What needs to be done
The required output is all lines below that contain the word "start".
Source data below:
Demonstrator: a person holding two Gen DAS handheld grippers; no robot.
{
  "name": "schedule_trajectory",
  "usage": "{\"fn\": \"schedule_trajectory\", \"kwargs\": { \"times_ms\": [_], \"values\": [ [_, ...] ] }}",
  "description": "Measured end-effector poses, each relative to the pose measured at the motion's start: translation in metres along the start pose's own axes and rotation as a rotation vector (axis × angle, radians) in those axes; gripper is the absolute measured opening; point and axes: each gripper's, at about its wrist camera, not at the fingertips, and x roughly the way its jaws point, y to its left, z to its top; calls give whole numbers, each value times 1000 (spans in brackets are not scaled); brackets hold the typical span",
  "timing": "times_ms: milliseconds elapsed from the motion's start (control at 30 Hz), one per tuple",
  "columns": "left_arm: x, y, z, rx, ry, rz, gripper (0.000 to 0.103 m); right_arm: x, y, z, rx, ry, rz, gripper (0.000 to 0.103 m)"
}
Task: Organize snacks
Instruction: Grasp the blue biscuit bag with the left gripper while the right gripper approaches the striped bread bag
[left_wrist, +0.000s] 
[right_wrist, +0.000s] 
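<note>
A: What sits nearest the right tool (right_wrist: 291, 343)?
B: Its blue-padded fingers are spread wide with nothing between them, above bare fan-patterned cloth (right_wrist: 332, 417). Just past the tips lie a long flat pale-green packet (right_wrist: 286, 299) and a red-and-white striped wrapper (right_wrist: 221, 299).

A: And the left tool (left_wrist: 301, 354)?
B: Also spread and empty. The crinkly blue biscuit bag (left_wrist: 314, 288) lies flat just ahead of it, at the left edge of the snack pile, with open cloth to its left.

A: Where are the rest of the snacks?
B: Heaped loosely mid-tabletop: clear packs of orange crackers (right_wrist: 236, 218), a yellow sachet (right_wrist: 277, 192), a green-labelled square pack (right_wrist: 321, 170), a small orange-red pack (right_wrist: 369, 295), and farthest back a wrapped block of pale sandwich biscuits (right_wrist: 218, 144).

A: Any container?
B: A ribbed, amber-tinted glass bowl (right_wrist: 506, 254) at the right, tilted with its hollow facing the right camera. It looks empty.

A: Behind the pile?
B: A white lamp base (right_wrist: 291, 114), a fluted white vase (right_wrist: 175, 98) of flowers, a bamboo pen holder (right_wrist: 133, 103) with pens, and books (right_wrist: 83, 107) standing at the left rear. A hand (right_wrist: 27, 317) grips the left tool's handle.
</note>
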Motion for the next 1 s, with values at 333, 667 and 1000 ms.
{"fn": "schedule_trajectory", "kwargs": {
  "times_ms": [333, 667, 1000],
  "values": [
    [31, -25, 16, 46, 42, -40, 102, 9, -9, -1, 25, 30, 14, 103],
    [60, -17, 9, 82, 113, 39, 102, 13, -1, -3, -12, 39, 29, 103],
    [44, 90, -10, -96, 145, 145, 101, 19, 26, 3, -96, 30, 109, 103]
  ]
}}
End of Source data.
Reply to the exercise
  "description": "Measured end-effector poses, each relative to the pose measured at the motion's start: translation in metres along the start pose's own axes and rotation as a rotation vector (axis × angle, radians) in those axes; gripper is the absolute measured opening; point and axes: each gripper's, at about its wrist camera, not at the fingertips, and x roughly the way its jaws point, y to its left, z to its top; calls give whole numbers, each value times 1000 (spans in brackets are not scaled); brackets hold the typical span",
  "timing": "times_ms: milliseconds elapsed from the motion's start (control at 30 Hz), one per tuple",

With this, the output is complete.